We have one bed that has been double dug and the "rocks" were removed as we found them, stones (1" diameter and smaller) remain in this bed.
This is the one bed we use for root vegetables such as carrots and beets, which needed the extra work done so they would grow.
Our other beds (so far total is 7 garden beds) have never been dug, we simply plant,
water and mulch. If we find a rock when planting, it is removed but otherwise nothing is done to remove anything but the harvest.
Rocks are only going to give up minerals if bacteria and fungi are present since these are the organisms that can "mine" the minerals from rocks.
If you dig your beds every year, you are disrupting on a yearly basis, disruption tends to kill off bacteria and fungi.
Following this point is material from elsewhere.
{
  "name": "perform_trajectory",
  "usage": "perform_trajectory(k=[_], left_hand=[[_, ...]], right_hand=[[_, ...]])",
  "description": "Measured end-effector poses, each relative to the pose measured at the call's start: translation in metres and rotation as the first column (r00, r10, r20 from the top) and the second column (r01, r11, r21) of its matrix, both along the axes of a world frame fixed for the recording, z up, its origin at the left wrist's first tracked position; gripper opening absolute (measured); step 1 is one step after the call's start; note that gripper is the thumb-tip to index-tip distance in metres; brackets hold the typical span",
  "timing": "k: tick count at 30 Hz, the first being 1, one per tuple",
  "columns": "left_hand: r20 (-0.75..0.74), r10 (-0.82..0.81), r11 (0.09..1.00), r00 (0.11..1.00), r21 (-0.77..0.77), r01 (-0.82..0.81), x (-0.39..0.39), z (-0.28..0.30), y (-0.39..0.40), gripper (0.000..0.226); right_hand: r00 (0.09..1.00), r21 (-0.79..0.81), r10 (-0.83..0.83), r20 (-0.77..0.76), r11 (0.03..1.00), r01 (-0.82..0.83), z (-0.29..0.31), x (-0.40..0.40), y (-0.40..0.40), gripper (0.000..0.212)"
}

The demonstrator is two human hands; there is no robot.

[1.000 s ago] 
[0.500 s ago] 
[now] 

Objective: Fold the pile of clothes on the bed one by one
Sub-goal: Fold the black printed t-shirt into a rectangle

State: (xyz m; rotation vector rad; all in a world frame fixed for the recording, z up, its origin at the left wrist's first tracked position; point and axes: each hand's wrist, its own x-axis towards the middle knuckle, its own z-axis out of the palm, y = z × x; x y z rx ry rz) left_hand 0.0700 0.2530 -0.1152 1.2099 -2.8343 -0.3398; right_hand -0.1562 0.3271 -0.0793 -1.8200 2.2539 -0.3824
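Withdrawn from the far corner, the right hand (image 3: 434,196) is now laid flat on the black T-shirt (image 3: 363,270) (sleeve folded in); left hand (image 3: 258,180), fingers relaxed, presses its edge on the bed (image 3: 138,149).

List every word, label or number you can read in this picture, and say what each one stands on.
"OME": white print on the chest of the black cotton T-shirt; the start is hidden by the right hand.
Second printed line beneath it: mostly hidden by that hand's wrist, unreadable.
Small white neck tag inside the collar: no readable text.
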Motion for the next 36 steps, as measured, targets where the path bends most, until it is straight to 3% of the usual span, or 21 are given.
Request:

Tillage is the surest method to create dirt out of soil.
If you want your plants to be able to access those minerals that are held in the rocks, you need to encourage bacterial growth and fungal growth.
Stones are part of soil structure, they keep soil from compacting, provide air passages to
roots, they also provide homes to bacteria and serve as anchor points for fungi and plant roots.
water infiltrates better in soils that contain some stones, those air passages also function as water infiltration highways.
The only time you don't want them is when you are growing delicate root vegetables but even then, small stones are not going to do any harm and will instead do far more good in the presence of a healthy microbiome.
One of the things we do is start a
garden bed space as a
straw bale garden, the bales are set in place, surrounded with 2x6 or 2x10 to keep the bales tight together and then those bales are inoculated with spent
coffee grounds and watered for three weeks.
After that break in period they are planted with started plants.
We can get two years from a set of bales, at which point we can add a second layer of new bales and go through the process again.
At that point, the bed has become a proper raised bed with no stones in the medium since it is all composted straw and soil.
From that point it is just a matter of adding finished
compost and compost teas, the soil beneath the bed has loosened and is very rich in microbes and worms.